Tue, 3/31 · 12:00 pm1:30 pm · 202 Jones Hall

The Institute for the Transregional Study (TRI)

Join us for an in-depth discussion on Syria’s changing post-Assad landscape. Drawing from Zwirahn’s recent fieldwork in Syria and conversations with government officials, diplomats, business leaders, civil society members, and ordinary citizens, this event examines the challenges and opportunities shaping Syria’s transition. Topics include governance, institutional capacity, national identity, economic reconstruction, and transitional justice, offering a rare, ground-level view of a country at a crucial turning point. Questions to be discussed: How is authority negotiated among military, political, and local players? Can a stable social contract form under current conditions? How are regional powers shaping Syria’s political landscape? What new forms of solidarity and division are emerging? What is Syria’s new role in the regional chaos? What kinds of local victories has the new government achieved? What is the status of transitional justice?
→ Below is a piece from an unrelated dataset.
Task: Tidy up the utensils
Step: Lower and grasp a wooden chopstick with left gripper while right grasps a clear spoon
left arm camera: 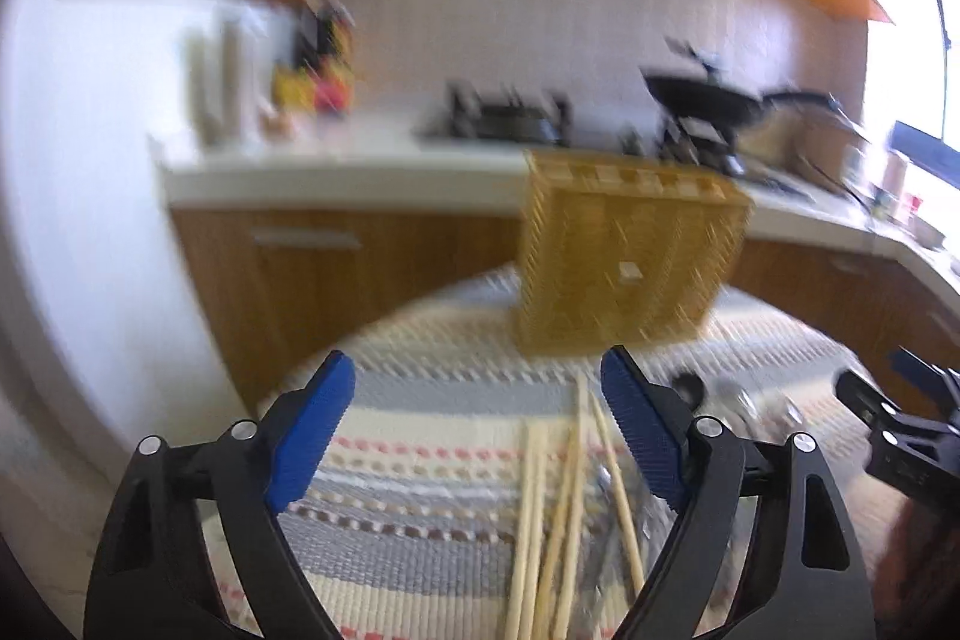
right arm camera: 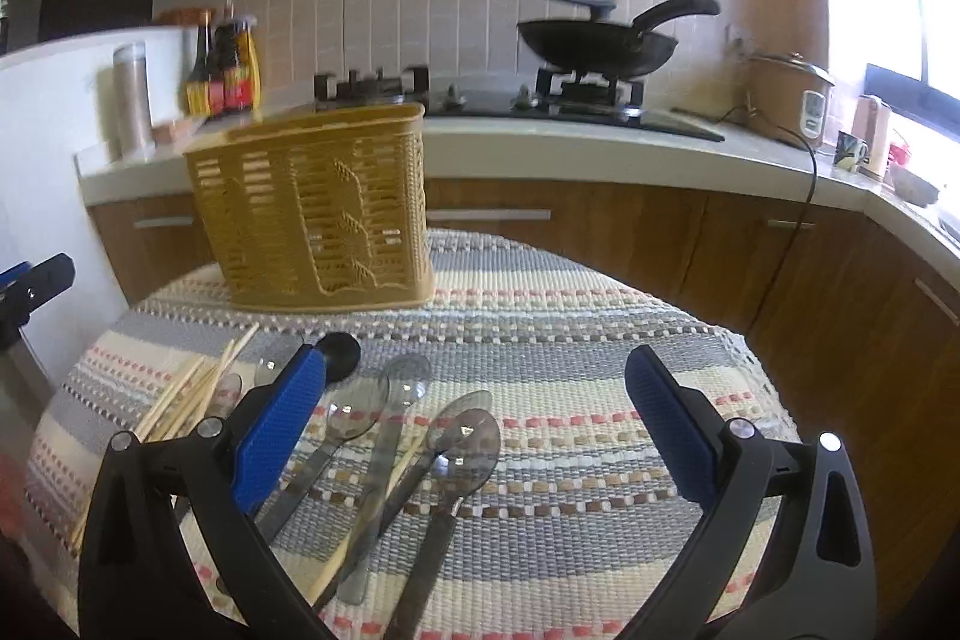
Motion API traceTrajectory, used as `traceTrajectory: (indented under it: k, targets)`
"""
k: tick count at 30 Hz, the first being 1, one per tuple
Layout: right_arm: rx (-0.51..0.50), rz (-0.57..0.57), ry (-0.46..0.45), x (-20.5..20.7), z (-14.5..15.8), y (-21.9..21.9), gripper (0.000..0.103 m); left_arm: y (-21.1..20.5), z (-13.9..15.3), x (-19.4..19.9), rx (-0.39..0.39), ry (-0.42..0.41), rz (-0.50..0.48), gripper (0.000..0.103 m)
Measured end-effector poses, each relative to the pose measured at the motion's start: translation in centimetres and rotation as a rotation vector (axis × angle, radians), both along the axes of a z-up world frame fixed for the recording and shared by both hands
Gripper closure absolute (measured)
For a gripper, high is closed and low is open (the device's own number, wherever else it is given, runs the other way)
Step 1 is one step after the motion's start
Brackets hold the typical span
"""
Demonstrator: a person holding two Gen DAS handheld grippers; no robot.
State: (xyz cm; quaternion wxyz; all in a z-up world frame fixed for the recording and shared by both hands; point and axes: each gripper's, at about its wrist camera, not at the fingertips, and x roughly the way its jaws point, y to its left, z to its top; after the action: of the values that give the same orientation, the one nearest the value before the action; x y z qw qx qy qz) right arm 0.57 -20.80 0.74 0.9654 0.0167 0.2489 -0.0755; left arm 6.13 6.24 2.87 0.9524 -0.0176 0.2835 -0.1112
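Note:
A yellow slotted utensil basket (right arm camera: 312, 208) stands upright at the far side of the table; the blurred left wrist view shows it (left arm camera: 624, 262) too. Several wooden chopsticks (left arm camera: 564, 508) lie on the striped cloth between and below my left gripper's fingers. My left gripper (left arm camera: 477, 400) is open and empty above them. Several clear plastic spoons (right arm camera: 408, 430) and a black-headed utensil (right arm camera: 341, 353) lie in a loose pile. Chopsticks (right arm camera: 192, 388) lie at their left. My right gripper (right arm camera: 474, 388) is open and empty above the spoons.
The table has a woven striped cloth (right arm camera: 600, 388). Behind it runs a kitchen counter (right arm camera: 600, 142) with a gas hob, a black wok (right arm camera: 600, 40), sauce bottles (right arm camera: 225, 64) and a rice cooker (right arm camera: 792, 94). The right gripper shows at the right edge of the left wrist view (left arm camera: 900, 430).

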Motion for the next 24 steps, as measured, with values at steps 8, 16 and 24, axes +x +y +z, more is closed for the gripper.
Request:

This event offers a timely, detailed analysis for anyone seeking to understand Syria’s current complexities and its uncertain future.

Faris Zwirahn is a Lecturer in the Department of Near Eastern Studies at Princeton University. Born and raised in Syria and educated in the United States, he brings a transnational perspective to the study of the region’s politics, culture, and literature. His research and teaching focus on Syria, the modern Arab world, Arabic language and literature, and Islam. His current research project explores Syrian detention sites under the Assad regime, especially Saydnaya Prison, as spaces of memory, trauma, and political testimony. Zwirahn has written extensively on events in Syria since the fall of the Assad regime and has appeared on numerous television and radio programs as a commentator on Syrian politics.

Bernard Haykel is a scholar of the Arabian Peninsula, focusing on the politics, economics, cultures and history of the Gulf Cooperation Council states (GCC) and Yemen. He is professor of Near Eastern Studies at Princeton University where he teaches courses on energy, history and politics. Haykel’s latest book, “The Realm: MBS and the Transformation of Saudi Arabia,” to be published by Penguin Press, is about the modern political history of the Kingdom and the rise to power of its crown prince Muhammad bin Salman. Haykel is also an authority on Islamist political movements and Islamic law. He earned his doctorate in Oriental Studies from the University of Oxford.